L'OPEP+ relance encore la production pétrolière en juillet pendant qu'Ormuz reste verrouillé
Imaginez un cartel qui promet davantage de pétrole à un marché physiquement incapable de le transporter. C'est précisément le paradoxe que l'OPEP+ a déposé sur la table des opérateurs ce dimanche, en validant 188 000 barils par jour supplémentaires de brut pour le mois de juillet, alors que les bombes continuent de tomber sur le Moyen-Orient. La décision intervient dans un contexte explosif. La guerre menée par les États-Unis et Israël contre l'Iran a désorganisé les chaînes d'approvisionnement régionales, et le chiffre affiché ne raconte que la moitié de l'histoire.

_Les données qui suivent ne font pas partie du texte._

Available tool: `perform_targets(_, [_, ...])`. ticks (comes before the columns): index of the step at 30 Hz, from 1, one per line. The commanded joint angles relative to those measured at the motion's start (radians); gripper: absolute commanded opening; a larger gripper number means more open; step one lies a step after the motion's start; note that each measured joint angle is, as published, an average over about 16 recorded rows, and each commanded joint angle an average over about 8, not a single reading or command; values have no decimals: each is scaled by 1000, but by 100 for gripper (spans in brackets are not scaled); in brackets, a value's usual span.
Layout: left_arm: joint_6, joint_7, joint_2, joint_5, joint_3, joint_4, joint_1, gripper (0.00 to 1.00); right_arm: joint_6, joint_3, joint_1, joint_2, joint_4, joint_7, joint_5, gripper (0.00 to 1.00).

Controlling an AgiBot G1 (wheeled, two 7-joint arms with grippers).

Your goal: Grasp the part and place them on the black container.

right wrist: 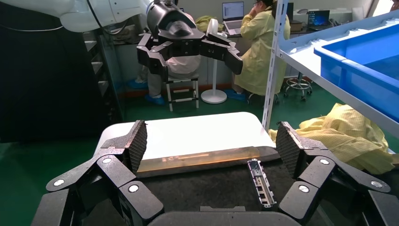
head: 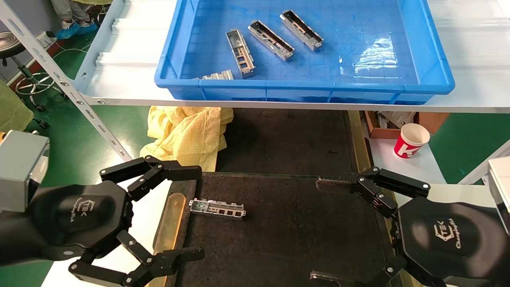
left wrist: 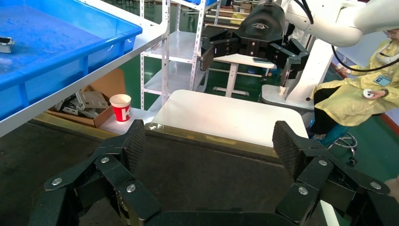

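Note:
One silver-grey part lies flat on the black container, near its left brass strip; it also shows in the right wrist view. My left gripper is open and empty, low over the container's left edge, its fingers apart on either side of the part. In its own view only the dark tray shows between the pads. My right gripper is open and empty over the container's right side. Several more parts lie in the blue bin on the shelf.
A yellow cloth lies under the shelf at the left. A red and white paper cup and a cardboard box stand at the right. A slanted metal shelf post runs at the left. People sit behind the white side tables.

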Motion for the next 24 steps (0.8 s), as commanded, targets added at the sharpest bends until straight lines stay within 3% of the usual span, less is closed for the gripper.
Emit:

Le fossé entre le papier et le pipeline
Depuis avril, le groupe a entériné une série de relèvements cumulés proches de 600 000 barils quotidiens. Sur un tableur, cela ressemble à un déluge d'offre nouvelle. Dans la réalité, l'essentiel de ces barils n'a jamais quitté le sol.

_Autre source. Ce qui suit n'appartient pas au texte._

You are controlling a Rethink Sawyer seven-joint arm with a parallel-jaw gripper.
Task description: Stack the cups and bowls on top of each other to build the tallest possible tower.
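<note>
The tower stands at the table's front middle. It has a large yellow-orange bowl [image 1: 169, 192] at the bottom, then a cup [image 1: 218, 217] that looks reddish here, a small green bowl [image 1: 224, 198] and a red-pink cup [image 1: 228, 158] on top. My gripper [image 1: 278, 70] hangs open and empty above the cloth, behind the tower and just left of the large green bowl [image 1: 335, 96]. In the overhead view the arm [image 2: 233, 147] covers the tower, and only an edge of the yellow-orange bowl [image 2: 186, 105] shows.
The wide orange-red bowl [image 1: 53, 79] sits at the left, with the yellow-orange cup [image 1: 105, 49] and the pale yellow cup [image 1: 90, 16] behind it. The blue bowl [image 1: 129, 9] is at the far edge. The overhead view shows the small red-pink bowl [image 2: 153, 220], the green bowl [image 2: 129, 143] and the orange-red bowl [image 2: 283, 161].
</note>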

Le coupable porte un nom: le détroit d'Ormuz. Voie maritime bloquée, les grands producteurs du Golfe ne peuvent tout simplement pas ramener leur production aux niveaux d'avant-guerre, quoi qu'en dise un document de quotas. Les membres théoriquement autorisés à pomper davantage incluent l'Arabie saoudite, l'Irak, le Koweït, l'Algérie, le Kazakhstan, la Russie et Oman. Mais la théorie et le trafic des tankers sont deux choses bien distinctes.
L'Irak illustre l'ampleur de ce décalage. La congestion des navires a vidé ses flux: sa production s'est effondrée de plus de 4 millions de barils par jour à seulement 1,4 million de barils quotidiens en mai. Ce n'est pas un ajustement marginal, c'est un producteur effectivement mis hors circuit.
| Indicateur | Niveau |
|---|---|
| Hausse approuvée pour juillet | +188 000 b/j |
| Relèvements cumulés depuis avril | ≈ 600 000 b/j |
| Production irakienne (mai) | 1,4 M b/j (contre 4 M) |
L'avertissement sur ce qui viendra après
Une voix a percé le brouhaha avec une prévision dérangeante. Un ancien responsable de l'OPEP, désormais analyste chez un cabinet spécialisé dans l'énergie, qualifie cette hausse de quota de quasi insignifiante dans les conditions actuelles.
Une hausse de production de l'OPEP+ ne signifie pas grand-chose tant que le détroit d'Ormuz reste fermé. Lorsqu'il rouvrira, le marché pourrait passer très vite de la peur de la pénurie à la peur de l'excédent.
Relisez cette seconde phrase. Les mêmes volumes que le marché ignore aujourd'hui pourraient revenir en force dès que les routes maritimes se libèreront, retournant tout le récit de la rareté vers l'abondance. Pour l'instant, aucun retournement de ce type n'est en vue, même si nombre d'opérateurs semblent convaincus qu'Ormuz rouvrira d'un instant à l'autre.
Les prix racontent la peur
La cote reflète la tension. Le brut a gagné environ 3 dollars le baril aujourd'hui après de nouveaux rapports faisant état de frappes entre Israël et l'Iran. En prenant du recul, le mouvement est encore plus large: depuis l'éclatement du conflit à la fin février, les références ont grimpé de plus de 20 dollars le baril, repassant à plusieurs reprises au-dessus de la barre des 100 dollars. C'est une prime de guerre, ni plus ni moins. Elle repose sur la probabilité que l'offre reste bloquée, pas sur une demande qui accélérerait soudainement.
Ce que surveille l'argent intelligent
Pour les opérateurs, le vrai signal réside dans la déconnexion entre l'offre annoncée et l'offre livrable. Une hausse de quota que personne ne peut exécuter physiquement ne plafonne en rien les cours tant qu'Ormuz reste fermé. Le risque se situe de l'autre côté de la position.
- Surveillez de près le Brent et le WTI: tout mouvement crédible vers la réouverture du détroit pourrait déclencher un dénouement brutal à mesure que ces barils fantômes deviennent réels.
- Les actions du secteur énergétique et les devises liées au pétrole, comme l'USD/CAD, encaisseraient directement le choc.
- Un brut durablement à trois chiffres entretient la pression sur les anticipations d'inflation et complique la trajectoire des banques centrales.
L'asymétrie, c'est ça le trade. Aujourd'hui le marché redoute une pénurie. À l'instant où la voie maritime se dégagera, cette crainte peut basculer vers l'excédent plus vite que les positions ne s'ajustent. Les opérateurs misant sur la prime de guerre devraient garder un œil rivé sur le détroit d'Ormuz, car c'est ce seul point d'étranglement, et non le communiqué de l'OPEP+, qui écrit le scénario.